Uta M. Reindl
Sean Scully
Galerie Karsten Greve, 12.1.-10.2.1990
Unterschiedlich bricht sich die Strenge in den abstrakt-geometrischen Gemälden von Sean Scully, die eine auf klare Formen verknappte Komposition mit sich bringt. Behäbige, orthogonal angeordnete Farbbänder nehmen die Leinwand ein und eröffnen, indem sie betont malerisch und unperfekt definiert sind, genügend Spiel-Raum für Poesie und Sinnlichkeit.

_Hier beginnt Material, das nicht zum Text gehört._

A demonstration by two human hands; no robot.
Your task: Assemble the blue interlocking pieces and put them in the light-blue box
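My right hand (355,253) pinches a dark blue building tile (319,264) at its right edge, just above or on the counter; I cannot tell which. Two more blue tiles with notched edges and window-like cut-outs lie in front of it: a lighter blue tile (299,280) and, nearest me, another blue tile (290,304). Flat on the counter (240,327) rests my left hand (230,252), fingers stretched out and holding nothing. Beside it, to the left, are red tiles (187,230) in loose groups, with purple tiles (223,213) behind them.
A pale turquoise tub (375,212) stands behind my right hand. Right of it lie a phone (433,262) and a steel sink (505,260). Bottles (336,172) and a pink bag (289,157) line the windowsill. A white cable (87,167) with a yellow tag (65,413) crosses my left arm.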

Der Nordamerikaner Sean Scully (geb. 1945) gehört zu den Malern der Farbfeldmalerei. Was Barnett Newman, ein Gründungsmitglied der New Yorker Schule, über die konkrete Kunst generalisierte, nämlich daß die Europäer sich mit der “Transzendenz der Dinge” beschäftigen, die Amerikaner dagegen mit der “transzendentalen Erfahrung selbst”, mag zum Verständnis der Bilder des hierzulande noch recht unbekannten Malers beitragen.
Die geometrischen Sujets entfalten sich in den Ölarbeiten des gebürtigen Iren auf einem Ensemble von Leinwand-Paneelen. Mit dieser “Architektur” hebt Scully die Zweidimensionalität der Gemälde auf, gleichzeitig relativiert er die Starrheit der Bildwelten. So integriert der Künstler entweder kleinere Paneele in größere, oder die gesamte Darstellung konstituiert sich aus mehreren Leinwänden. Jene Paneele bieten mit ihrer Geometrie oft eine Replik auf die herrschende Komposition: Horizontal verlaufende Farbbänder erwidern vertikale oder umgekehrt. Was Carter Ratcliff in einem Katalogtext als “Mikro-Klima” eines jeden Paneels bezeichnet, bestimmt das Gesamtklima der Bilder mit. Die Arbeiten setzen sich aus Widersprüchen zusammen, die ganz gut miteinander auskommen.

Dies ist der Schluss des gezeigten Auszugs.